TASK OBJECTIVE:
Word for word and without images, reproduce the listing that follows.

%%

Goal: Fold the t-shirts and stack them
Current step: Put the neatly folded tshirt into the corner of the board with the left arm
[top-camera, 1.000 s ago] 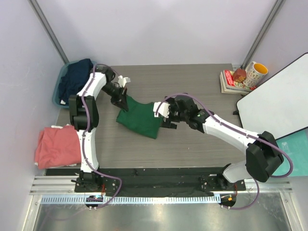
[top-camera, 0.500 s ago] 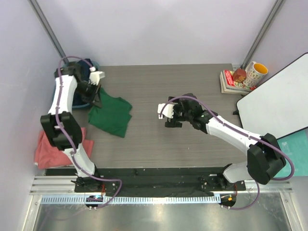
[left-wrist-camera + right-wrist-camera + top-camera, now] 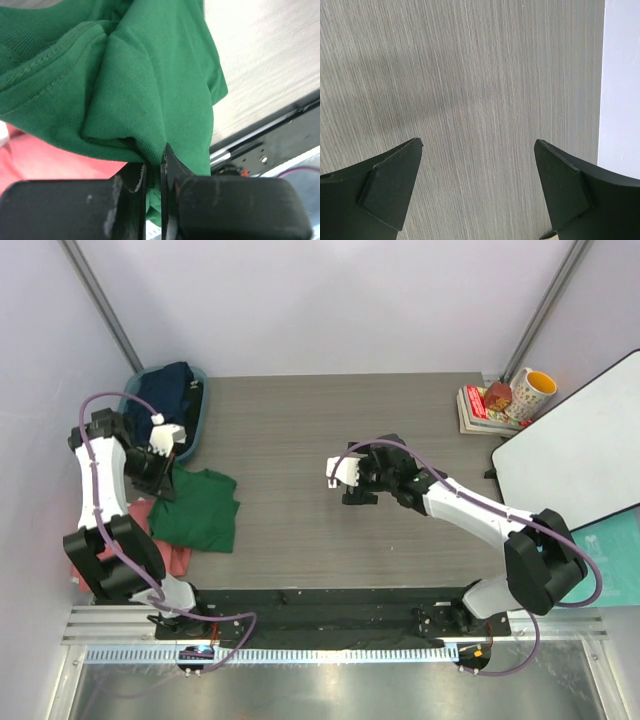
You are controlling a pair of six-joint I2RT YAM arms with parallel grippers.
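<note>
The top t-shirt [image 3: 200, 512] lies at the left front of the counter [image 3: 330, 410]. It rests partly on the bottom t-shirt [image 3: 178, 560], which is at the left edge. The left tool [image 3: 165, 478] is at the top t-shirt's back left corner and pinches a fold of it. Behind them, a third t-shirt [image 3: 165, 390] sits in a tub [image 3: 203, 382] in the back left corner. The right tool [image 3: 347, 485] hangs over the middle of the counter, spread wide, holding nothing. In the back right corner a mug [image 3: 532, 390] stands just right of a pile of books [image 3: 478, 412]. A board [image 3: 580, 450] is in front of them.
</note>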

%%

COMPLETED EXERCISE:
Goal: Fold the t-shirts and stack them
Current step: Put the neatly folded tshirt into the corner of the board with the left arm
[top-camera, 1.000 s ago] 
[top-camera, 0.500 s ago] 
[left-wrist-camera + right-wrist-camera + top-camera, now] 
You are controlling a pair of six-joint I2RT YAM arms with parallel grippers.
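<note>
The top t-shirt [image 3: 200, 512] lies at the left front of the counter [image 3: 330, 410]. It rests partly on the bottom t-shirt [image 3: 178, 560], which is at the left edge. The left tool [image 3: 165, 478] is at the top t-shirt's back left corner and pinches a fold of it. Behind them, a third t-shirt [image 3: 165, 390] sits in a tub [image 3: 203, 382] in the back left corner. The right tool [image 3: 347, 485] hangs over the middle of the counter, spread wide, holding nothing. In the back right corner a mug [image 3: 532, 390] stands just right of a pile of books [image 3: 478, 412]. A board [image 3: 580, 450] is in front of them.
</note>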

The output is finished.